Dans sa prise de position du 24 octobre 1997, le chef du Département fédéral des finances a qualifié le rapport présenté par les experts de document fondamental pour l’analyse de plusieurs questions centrales de la politique monétaire. En accord avec la Direction générale de la Banque nationale, il s’est cependant écarté de l’opinion des experts sur deux points. Le Département fédéral des finances a l’intention – premier point – de soumettre au Conseil fédéral une formulation plus large de la mission de la Banque nationale pour que, à côté de l’objectif prioritaire de la stabilité des prix, d’autres objectifs de politique économique soient pris en compte. En outre, il entend – deuxième point – maintenir l’option initiale en ce qui concerne les réserves d’or excédentaires, donc se limiter dans un premier temps à la possibilité d’affecter de l’or, pour une valeur de 7 milliards de francs, au financement de la Fondation Suisse solidaire dont la création est projetée. Le Département fédéral des finances a par ailleurs annoncé qu’un message relatif à un nouvel article sur la monnaie sera rapidement adressé au Conseil fédéral.
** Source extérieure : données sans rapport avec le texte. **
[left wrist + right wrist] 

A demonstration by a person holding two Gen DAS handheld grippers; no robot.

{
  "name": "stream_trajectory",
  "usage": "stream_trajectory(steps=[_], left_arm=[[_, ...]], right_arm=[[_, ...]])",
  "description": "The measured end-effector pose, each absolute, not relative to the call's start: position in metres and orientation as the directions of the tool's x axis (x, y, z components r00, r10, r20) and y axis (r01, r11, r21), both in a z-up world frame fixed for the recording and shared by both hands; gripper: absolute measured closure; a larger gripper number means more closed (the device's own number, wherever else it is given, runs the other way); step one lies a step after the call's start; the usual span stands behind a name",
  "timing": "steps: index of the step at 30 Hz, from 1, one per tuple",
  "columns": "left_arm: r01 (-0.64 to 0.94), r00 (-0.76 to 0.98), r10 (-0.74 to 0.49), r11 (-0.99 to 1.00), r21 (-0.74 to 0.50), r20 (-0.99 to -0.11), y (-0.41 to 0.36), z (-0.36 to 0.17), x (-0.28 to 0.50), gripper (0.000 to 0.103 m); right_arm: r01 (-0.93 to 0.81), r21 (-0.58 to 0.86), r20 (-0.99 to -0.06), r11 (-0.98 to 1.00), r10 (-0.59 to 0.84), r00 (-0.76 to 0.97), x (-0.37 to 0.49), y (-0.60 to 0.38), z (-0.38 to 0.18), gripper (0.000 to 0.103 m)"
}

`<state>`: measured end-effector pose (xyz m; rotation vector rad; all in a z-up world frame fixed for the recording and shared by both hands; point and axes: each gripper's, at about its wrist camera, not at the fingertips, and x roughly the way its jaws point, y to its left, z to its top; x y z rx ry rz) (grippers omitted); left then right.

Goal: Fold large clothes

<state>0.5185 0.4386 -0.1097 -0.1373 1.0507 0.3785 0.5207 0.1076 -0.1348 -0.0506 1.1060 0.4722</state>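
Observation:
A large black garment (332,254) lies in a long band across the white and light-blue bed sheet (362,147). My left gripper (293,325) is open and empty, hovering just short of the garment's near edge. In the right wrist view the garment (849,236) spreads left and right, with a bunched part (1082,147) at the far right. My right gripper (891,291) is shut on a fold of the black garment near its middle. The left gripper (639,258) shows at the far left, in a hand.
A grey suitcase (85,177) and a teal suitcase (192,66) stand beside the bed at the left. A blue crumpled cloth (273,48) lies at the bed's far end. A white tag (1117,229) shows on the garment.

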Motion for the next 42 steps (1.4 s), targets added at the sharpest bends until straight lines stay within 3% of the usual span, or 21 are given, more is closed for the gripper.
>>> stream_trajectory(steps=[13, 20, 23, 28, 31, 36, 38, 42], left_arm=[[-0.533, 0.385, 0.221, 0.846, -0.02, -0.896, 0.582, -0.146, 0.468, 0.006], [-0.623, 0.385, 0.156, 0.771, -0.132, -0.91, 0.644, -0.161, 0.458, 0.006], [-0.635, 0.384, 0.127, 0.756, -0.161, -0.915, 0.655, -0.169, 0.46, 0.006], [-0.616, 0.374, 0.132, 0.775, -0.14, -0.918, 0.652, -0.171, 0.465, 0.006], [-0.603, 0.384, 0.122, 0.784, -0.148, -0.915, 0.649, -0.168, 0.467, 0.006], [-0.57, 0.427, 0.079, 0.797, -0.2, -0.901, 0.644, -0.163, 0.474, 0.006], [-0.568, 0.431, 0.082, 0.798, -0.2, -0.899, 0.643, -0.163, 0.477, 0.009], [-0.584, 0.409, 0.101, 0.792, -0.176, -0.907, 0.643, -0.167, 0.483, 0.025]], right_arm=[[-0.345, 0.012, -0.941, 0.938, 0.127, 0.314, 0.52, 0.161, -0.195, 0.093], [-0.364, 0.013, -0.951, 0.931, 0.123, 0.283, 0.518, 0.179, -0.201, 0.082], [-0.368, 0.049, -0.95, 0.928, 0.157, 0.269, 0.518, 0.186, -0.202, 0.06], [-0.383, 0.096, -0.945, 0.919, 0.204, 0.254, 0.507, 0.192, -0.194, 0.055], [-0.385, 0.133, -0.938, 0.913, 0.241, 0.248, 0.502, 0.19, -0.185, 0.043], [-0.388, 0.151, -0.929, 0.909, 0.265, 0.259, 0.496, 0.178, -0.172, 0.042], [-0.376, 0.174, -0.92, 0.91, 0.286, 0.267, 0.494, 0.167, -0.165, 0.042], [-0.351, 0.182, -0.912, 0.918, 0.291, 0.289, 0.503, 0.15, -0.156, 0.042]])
90ème rapport annuel de gestion 1997 pp 34, 36 et 37.

Ce qu’il faut retenir ici entre autres, c’est que, à partir de 1997, la BNS peut prêter une partie de son or, ce qui ne lui était pas autorisé auparavant, mais le rendement est faible.

2. Evaluation de l’or à l’actif, à son prix officiel, tel que issu des accords de Bretton Woods, en 1944

Au 31 décembre 1997, la position or métallique s’élève à 11’448,2 millions de francs. Comme indiqué ci-dessus, l’or de la BNS est évalué à son prix légal de 4’595.74 francs le kilo.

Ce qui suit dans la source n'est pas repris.